Assigned task: Please give back only the lines below from the one containing "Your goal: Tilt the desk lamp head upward" to the one containing "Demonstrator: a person", each repeated word for word, both ends included.

[Start of Attachment]

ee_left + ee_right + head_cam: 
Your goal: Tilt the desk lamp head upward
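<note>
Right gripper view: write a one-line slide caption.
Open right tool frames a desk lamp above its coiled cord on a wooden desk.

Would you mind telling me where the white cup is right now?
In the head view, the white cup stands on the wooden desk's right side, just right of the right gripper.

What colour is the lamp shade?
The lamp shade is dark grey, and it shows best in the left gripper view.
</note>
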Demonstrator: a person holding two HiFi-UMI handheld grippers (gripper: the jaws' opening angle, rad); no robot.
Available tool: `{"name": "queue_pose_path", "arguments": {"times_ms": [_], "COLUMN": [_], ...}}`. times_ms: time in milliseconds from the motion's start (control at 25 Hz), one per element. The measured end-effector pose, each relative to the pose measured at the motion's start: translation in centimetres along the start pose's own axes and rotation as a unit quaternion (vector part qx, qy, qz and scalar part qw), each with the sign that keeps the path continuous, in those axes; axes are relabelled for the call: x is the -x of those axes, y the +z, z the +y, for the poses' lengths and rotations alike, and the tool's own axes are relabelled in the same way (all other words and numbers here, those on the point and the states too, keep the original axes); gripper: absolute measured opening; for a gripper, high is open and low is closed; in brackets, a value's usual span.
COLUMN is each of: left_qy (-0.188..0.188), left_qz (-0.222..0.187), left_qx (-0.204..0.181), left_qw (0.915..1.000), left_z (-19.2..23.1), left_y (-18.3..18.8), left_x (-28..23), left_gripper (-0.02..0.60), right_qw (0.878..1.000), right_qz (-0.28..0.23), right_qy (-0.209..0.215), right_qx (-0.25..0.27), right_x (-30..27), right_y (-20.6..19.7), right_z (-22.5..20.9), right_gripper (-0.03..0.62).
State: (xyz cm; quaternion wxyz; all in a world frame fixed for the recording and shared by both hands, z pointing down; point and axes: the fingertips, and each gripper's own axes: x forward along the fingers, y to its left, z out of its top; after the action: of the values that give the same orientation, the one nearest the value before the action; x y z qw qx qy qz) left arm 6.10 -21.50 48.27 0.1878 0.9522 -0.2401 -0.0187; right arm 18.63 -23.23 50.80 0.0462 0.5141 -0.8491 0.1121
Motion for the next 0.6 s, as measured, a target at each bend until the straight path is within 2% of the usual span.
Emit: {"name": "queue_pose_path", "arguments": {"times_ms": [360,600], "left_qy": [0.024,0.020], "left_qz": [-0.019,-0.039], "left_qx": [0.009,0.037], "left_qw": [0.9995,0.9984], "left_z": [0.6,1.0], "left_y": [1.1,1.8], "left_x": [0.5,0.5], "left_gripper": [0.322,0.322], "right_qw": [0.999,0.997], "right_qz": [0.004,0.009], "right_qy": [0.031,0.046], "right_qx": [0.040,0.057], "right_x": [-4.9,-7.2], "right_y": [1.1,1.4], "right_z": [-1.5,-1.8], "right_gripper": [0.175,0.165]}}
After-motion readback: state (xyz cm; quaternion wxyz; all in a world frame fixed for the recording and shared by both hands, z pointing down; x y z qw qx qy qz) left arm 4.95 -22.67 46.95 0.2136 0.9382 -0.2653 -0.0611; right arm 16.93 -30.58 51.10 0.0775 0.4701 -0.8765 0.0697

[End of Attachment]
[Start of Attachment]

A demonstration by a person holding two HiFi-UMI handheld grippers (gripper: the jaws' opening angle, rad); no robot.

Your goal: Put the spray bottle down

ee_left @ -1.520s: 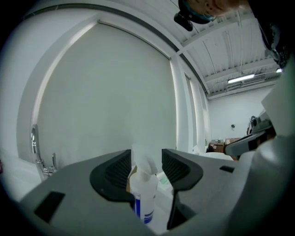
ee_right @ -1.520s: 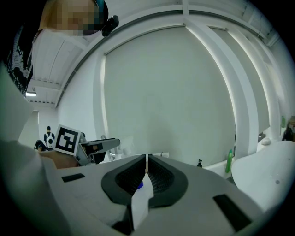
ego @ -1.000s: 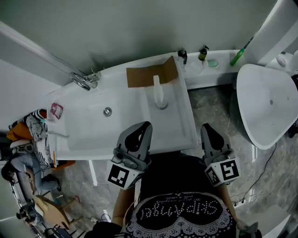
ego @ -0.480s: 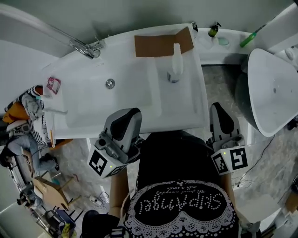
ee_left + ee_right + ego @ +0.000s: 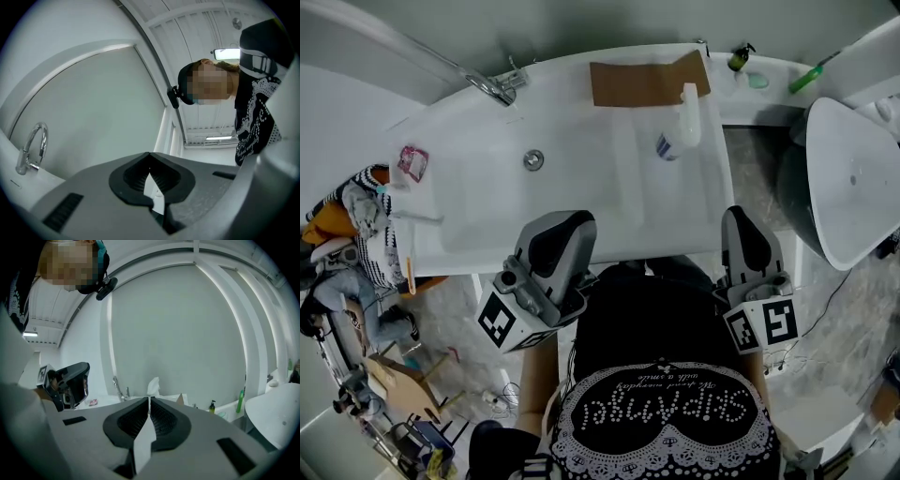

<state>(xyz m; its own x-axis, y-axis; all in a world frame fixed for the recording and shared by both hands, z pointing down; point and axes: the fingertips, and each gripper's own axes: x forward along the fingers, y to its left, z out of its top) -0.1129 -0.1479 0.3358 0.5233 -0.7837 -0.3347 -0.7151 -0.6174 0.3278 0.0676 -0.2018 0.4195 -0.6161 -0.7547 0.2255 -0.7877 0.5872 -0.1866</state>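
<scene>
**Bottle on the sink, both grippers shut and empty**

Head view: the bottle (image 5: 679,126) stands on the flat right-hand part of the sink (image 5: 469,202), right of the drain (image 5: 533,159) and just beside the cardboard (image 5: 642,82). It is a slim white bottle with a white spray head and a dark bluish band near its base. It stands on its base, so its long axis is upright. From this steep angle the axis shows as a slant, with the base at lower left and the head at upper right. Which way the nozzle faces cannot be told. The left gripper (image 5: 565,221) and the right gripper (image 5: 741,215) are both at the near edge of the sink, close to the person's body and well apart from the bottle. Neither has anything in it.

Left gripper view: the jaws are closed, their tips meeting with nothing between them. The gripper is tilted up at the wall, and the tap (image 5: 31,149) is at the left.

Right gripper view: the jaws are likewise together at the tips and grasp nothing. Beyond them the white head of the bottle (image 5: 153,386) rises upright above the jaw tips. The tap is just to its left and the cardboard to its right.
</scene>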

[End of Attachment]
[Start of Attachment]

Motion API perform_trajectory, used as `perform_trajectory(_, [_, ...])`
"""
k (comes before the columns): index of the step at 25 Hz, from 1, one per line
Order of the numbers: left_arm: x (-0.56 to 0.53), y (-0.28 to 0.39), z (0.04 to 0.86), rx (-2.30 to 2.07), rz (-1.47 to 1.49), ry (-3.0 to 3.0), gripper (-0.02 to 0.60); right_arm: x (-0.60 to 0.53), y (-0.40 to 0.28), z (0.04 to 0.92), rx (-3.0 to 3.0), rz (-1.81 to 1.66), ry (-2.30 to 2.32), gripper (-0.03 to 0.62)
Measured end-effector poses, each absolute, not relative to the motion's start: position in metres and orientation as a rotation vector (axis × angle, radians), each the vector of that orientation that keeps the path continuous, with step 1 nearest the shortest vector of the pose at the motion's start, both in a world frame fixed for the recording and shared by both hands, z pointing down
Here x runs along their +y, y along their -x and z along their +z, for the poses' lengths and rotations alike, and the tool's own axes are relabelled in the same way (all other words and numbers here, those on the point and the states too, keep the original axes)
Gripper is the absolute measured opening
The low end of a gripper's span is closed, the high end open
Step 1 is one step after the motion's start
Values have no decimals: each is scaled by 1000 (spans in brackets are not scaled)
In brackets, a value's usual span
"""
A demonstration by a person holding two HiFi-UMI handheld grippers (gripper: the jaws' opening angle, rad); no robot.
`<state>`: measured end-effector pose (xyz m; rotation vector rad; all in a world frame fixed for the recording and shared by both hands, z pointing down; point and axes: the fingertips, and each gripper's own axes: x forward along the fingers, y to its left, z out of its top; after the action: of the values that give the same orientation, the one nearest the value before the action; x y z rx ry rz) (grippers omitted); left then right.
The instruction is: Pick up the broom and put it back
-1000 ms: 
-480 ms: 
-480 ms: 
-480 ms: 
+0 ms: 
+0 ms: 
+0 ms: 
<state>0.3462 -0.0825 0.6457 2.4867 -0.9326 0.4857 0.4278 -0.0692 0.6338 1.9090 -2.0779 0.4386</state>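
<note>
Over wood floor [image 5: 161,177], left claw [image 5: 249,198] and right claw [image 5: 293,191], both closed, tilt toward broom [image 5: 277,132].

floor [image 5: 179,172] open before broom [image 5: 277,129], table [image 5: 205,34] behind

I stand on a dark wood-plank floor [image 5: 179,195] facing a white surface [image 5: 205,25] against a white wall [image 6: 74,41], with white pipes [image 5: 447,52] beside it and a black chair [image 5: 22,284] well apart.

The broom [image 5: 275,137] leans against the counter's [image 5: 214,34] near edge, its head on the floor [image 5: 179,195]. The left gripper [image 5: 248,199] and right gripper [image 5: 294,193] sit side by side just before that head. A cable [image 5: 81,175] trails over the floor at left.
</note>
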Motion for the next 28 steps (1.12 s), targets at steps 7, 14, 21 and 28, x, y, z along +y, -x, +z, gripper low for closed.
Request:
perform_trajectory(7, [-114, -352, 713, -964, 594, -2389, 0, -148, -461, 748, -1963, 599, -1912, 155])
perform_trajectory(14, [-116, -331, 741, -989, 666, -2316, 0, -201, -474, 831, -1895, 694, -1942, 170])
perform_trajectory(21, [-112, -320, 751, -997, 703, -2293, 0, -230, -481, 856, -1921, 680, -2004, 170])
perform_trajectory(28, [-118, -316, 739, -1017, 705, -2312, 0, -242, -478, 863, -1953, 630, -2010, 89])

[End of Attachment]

Answer to this task:
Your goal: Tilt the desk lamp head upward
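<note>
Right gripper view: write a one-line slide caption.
Open right tool frames a desk lamp above its coiled cord on a wooden desk.

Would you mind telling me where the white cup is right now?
In the head view, the white cup stands on the wooden desk's right side, just right of the right gripper.

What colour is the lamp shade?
The lamp shade is dark grey, and it shows best in the left gripper view.
</note>
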Demonstrator: a person holding two HiFi-UMI handheld grippers (gripper: the jaws' opening angle, rad); no robot.

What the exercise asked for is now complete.